## EXERCISE
Your task is to repeat exactly the lines below between the line holding "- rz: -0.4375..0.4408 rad" and the line holding "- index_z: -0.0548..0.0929", inclusive, and only those.
☆ ☆ ☆ ☆ ☆
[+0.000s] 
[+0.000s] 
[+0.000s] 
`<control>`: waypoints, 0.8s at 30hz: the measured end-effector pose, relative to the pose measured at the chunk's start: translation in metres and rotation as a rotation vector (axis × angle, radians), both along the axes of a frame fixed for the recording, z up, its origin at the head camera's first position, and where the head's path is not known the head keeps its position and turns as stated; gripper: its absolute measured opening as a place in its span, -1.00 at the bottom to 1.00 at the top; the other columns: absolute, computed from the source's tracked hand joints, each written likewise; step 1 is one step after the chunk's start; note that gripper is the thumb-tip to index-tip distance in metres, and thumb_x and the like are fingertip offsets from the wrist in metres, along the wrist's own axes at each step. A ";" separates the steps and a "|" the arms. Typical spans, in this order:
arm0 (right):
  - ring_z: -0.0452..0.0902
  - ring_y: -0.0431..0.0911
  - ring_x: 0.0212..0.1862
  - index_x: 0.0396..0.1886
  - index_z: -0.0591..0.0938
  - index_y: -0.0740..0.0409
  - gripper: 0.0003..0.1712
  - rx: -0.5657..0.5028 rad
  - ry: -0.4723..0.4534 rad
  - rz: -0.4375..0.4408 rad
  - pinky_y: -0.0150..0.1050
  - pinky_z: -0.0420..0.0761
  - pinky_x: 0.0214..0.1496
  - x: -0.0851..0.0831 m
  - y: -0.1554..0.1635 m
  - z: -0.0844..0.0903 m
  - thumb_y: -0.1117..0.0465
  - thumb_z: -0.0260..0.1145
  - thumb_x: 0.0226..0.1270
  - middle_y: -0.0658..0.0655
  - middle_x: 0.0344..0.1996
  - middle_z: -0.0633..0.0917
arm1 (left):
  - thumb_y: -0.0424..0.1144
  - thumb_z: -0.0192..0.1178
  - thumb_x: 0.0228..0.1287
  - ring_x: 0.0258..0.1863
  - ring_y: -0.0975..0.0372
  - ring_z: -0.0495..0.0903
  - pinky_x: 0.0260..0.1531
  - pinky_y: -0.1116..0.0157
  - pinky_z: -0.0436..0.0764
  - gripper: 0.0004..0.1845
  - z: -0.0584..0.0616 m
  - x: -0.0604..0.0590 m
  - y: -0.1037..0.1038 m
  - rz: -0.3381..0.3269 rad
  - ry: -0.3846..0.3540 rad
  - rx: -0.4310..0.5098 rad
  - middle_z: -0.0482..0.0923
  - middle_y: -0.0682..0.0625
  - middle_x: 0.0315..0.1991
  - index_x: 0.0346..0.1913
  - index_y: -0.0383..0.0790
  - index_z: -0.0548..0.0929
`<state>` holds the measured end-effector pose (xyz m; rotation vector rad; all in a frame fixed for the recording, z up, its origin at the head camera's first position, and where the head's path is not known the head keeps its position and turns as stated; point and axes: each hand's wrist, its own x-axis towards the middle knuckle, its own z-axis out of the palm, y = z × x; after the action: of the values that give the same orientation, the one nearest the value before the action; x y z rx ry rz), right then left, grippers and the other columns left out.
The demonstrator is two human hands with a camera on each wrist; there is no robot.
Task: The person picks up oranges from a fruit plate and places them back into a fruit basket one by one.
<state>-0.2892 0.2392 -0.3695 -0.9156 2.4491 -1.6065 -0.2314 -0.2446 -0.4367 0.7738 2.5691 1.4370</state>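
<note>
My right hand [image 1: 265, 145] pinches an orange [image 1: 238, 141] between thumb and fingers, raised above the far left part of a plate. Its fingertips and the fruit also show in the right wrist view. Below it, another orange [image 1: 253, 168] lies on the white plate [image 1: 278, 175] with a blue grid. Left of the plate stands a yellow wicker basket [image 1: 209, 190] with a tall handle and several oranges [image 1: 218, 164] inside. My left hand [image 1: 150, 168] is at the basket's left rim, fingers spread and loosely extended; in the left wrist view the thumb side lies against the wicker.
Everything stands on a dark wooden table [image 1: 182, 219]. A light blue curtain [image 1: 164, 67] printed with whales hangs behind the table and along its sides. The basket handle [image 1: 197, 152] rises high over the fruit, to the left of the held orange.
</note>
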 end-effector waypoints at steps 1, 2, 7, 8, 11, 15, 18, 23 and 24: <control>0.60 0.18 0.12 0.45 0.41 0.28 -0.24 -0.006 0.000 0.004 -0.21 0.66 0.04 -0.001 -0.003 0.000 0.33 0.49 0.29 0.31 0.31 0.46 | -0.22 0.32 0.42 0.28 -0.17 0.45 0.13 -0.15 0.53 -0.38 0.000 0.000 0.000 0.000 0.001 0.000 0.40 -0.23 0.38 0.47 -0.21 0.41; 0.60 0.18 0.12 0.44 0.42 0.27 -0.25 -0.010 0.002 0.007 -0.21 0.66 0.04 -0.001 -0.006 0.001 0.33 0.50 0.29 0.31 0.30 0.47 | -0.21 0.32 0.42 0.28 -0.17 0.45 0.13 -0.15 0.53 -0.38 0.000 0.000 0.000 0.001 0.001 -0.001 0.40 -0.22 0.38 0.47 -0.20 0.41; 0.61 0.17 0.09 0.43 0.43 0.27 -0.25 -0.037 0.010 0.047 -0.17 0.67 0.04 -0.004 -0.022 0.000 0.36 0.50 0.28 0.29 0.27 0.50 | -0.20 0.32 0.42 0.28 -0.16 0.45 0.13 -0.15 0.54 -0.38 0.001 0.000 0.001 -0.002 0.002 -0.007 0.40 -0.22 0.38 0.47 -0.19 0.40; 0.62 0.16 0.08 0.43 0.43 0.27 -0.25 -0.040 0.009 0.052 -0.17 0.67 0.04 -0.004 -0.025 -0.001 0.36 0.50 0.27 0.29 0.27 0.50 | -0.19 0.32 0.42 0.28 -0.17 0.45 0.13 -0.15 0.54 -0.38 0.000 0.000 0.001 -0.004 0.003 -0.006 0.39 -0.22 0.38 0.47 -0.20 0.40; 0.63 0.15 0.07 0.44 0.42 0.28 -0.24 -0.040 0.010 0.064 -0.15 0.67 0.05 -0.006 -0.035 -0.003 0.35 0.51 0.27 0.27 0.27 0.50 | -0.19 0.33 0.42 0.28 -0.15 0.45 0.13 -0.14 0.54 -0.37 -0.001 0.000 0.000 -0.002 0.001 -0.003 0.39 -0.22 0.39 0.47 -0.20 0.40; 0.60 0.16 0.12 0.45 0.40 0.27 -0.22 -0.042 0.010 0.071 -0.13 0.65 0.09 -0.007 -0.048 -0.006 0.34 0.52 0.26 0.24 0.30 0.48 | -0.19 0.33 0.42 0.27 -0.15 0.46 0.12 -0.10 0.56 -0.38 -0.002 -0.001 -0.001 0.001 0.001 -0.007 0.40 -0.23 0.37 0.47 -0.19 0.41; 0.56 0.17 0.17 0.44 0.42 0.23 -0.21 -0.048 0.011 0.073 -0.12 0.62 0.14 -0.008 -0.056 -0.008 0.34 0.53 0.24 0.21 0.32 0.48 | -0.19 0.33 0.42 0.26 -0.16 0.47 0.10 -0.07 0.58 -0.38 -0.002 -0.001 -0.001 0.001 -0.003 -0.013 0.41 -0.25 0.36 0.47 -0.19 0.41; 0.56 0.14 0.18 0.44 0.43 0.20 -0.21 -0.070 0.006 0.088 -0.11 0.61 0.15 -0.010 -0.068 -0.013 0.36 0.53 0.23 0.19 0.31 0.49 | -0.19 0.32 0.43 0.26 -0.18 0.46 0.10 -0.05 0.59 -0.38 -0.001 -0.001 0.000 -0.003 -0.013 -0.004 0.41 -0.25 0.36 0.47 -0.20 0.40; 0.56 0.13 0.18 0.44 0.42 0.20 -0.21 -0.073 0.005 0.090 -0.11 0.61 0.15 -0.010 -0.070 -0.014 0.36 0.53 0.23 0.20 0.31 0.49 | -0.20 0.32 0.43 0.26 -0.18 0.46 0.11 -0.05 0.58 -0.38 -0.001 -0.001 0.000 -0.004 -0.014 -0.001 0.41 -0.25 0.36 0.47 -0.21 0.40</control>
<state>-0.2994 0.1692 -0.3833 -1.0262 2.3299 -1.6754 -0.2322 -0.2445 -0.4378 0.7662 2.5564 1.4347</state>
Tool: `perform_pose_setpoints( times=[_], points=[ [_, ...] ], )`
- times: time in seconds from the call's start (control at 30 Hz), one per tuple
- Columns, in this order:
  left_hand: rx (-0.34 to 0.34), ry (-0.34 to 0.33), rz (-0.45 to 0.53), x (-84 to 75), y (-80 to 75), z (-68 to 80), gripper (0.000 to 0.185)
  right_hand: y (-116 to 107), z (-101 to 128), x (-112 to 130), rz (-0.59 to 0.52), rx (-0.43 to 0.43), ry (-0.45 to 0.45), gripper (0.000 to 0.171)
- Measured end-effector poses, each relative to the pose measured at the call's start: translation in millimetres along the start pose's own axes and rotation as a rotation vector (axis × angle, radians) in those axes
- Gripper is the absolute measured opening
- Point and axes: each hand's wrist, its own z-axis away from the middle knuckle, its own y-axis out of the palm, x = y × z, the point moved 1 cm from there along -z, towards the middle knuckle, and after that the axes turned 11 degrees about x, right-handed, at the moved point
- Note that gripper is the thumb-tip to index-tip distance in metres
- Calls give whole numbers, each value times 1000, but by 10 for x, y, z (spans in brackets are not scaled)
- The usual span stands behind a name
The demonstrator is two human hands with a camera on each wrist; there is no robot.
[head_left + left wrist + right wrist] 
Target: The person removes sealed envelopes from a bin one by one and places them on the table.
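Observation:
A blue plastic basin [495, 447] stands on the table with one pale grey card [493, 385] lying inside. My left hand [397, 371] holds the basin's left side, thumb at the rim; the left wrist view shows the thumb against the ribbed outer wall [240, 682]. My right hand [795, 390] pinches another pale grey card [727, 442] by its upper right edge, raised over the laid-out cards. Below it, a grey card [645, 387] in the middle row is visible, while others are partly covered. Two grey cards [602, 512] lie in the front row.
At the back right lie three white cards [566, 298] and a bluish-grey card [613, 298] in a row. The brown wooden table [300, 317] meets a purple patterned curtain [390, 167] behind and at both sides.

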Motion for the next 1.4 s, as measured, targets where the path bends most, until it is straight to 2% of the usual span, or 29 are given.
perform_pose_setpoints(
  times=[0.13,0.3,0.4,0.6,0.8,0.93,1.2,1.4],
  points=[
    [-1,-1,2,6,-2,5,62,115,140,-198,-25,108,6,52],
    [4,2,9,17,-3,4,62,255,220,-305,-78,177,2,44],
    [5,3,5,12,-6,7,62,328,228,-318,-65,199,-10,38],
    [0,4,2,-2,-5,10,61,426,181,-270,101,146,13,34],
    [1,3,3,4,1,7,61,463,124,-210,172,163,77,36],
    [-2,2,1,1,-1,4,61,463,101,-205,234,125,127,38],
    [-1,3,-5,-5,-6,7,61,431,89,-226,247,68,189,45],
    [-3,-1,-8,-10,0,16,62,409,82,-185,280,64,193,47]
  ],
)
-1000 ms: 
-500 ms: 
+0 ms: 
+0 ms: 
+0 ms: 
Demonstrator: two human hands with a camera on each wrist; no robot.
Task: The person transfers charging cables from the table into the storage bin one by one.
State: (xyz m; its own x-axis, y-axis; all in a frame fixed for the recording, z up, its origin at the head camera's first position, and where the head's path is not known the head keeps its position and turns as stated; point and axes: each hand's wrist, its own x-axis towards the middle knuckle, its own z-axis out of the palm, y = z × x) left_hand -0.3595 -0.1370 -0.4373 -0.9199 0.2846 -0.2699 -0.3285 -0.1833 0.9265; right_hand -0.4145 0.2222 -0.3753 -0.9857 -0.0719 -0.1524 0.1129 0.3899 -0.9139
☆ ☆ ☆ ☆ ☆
## TASK OUTPUT
  - rz: -0.4375..0.4408 rad
  - pinky_y: -0.0150..0.1050
  - pinky_z: -0.0420..0.0761
  - pinky_x: 0.0214..0.1496
  - x: -0.0851..0.0831 m
  - y: -0.1554..0.1635 m
  - z: -0.0844..0.0903 m
  - thumb_y: -0.1117..0.0465
  - thumb_z: -0.0260..0.1145
  - thumb_x: 0.0226..0.1270
  - middle_y: -0.0658..0.0655
  - middle_x: 0.0344..0.1996
  - middle_z: -0.0633..0.0917
arm1 (left):
  - thumb_y: -0.0424..0.1144
  - thumb_z: -0.0192..0.1178
  - thumb_x: 0.0228..0.1287
  - ring_x: 0.0258..0.1863
  - ring_y: -0.0975..0.0372
  - ring_z: -0.0495..0.0903
  - pinky_x: 0.0260..0.1531
  - pinky_y: -0.1116..0.0157
  - pinky_z: -0.0436..0.0764
  - gripper: 0.0004..0.1845
  - z: -0.0584..0.0616 m
  - x: -0.0604..0.0590 m
  - y: -0.1037..0.1038 m
  - rz: -0.3381..0.3269 rad
  - ry: -0.3846..0.3540 rad
  - rx: -0.4310..0.5098 rad
  - middle_z: -0.0482..0.0923
  - middle_y: -0.0682..0.0625
  - middle_x: 0.0315..0.1991
  - index_x: 0.0346..0.1913
  - index_y: -0.0383..0.0790
  - index_z: -0.0548..0.0929

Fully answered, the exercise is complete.